PROMPT – Output only the stretch of the listing that starts at the line containing "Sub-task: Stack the" and ends at the line containing "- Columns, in", reproduced exactly with both ends.

EXERCISE DATA –
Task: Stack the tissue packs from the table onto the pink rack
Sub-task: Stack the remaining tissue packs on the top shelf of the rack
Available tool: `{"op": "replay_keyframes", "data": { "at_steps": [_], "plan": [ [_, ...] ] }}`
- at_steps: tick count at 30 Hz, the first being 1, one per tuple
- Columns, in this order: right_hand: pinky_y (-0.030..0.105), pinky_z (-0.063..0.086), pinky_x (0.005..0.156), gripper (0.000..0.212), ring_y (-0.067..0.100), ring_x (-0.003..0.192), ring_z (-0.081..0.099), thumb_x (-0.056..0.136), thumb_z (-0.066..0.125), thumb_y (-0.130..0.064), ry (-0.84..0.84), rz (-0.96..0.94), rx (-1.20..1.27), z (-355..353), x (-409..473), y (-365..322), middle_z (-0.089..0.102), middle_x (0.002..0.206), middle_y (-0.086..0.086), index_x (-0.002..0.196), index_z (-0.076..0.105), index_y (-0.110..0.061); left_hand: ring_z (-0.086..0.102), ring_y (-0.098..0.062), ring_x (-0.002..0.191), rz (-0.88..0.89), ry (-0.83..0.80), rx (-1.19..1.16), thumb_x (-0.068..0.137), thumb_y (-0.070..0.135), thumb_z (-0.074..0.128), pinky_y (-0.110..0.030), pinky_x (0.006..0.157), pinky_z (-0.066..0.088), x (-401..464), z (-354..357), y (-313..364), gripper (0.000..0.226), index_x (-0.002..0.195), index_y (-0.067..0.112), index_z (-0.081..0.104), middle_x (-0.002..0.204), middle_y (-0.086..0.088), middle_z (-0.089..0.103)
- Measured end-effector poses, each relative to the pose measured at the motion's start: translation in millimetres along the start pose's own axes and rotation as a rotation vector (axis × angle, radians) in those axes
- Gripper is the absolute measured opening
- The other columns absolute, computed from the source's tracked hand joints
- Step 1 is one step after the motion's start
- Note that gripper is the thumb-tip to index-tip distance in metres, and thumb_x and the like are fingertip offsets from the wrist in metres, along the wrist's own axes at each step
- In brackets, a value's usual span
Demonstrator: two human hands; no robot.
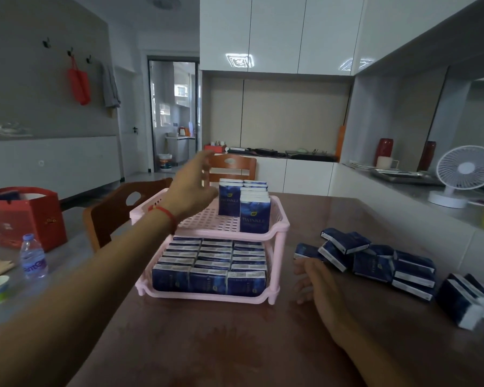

FINISHED TASK –
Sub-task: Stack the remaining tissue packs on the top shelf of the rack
Available tool: `{"op": "replay_keyframes", "data": { "at_steps": [_], "plan": [ [_, ...] ] }}`
- at_steps: tick count at 30 Hz, the first being 1, one per tuple
- Columns, in this order: right_hand: pinky_y (-0.030..0.105), pinky_z (-0.063..0.086), pinky_x (0.005..0.156), gripper (0.000..0.212), ring_y (-0.067..0.100), ring_x (-0.003..0.192), ring_z (-0.081..0.099), thumb_x (-0.056..0.136), thumb_z (-0.066..0.125), thumb_y (-0.130..0.064), ry (-0.84..0.84), rz (-0.96..0.94), rx (-1.20..1.27), z (-355..353), x (-409..473), y (-365..322), middle_z (-0.089..0.102), middle_x (0.002..0.206), middle_y (-0.086..0.086), index_x (-0.002..0.196), index_z (-0.076..0.105), index_y (-0.110..0.061); left_hand: ring_z (-0.086..0.102), ring_y (-0.098..0.062), ring_x (-0.002..0.191), rz (-0.88..0.89), ry (-0.83..0.80), rx (-1.19..1.16), thumb_x (-0.068..0.137), thumb_y (-0.070..0.135), thumb_z (-0.074..0.128), pinky_y (-0.110..0.030), pinky_x (0.006..0.157), pinky_z (-0.066..0.088), x (-401..464), z (-354..357), y (-313..364), gripper (0.000..0.226), index_x (-0.002..0.195), index_y (-0.067..0.112), index_z (-0.081..0.104), middle_x (-0.002..0.204), middle_y (-0.086..0.088), middle_z (-0.089..0.103)

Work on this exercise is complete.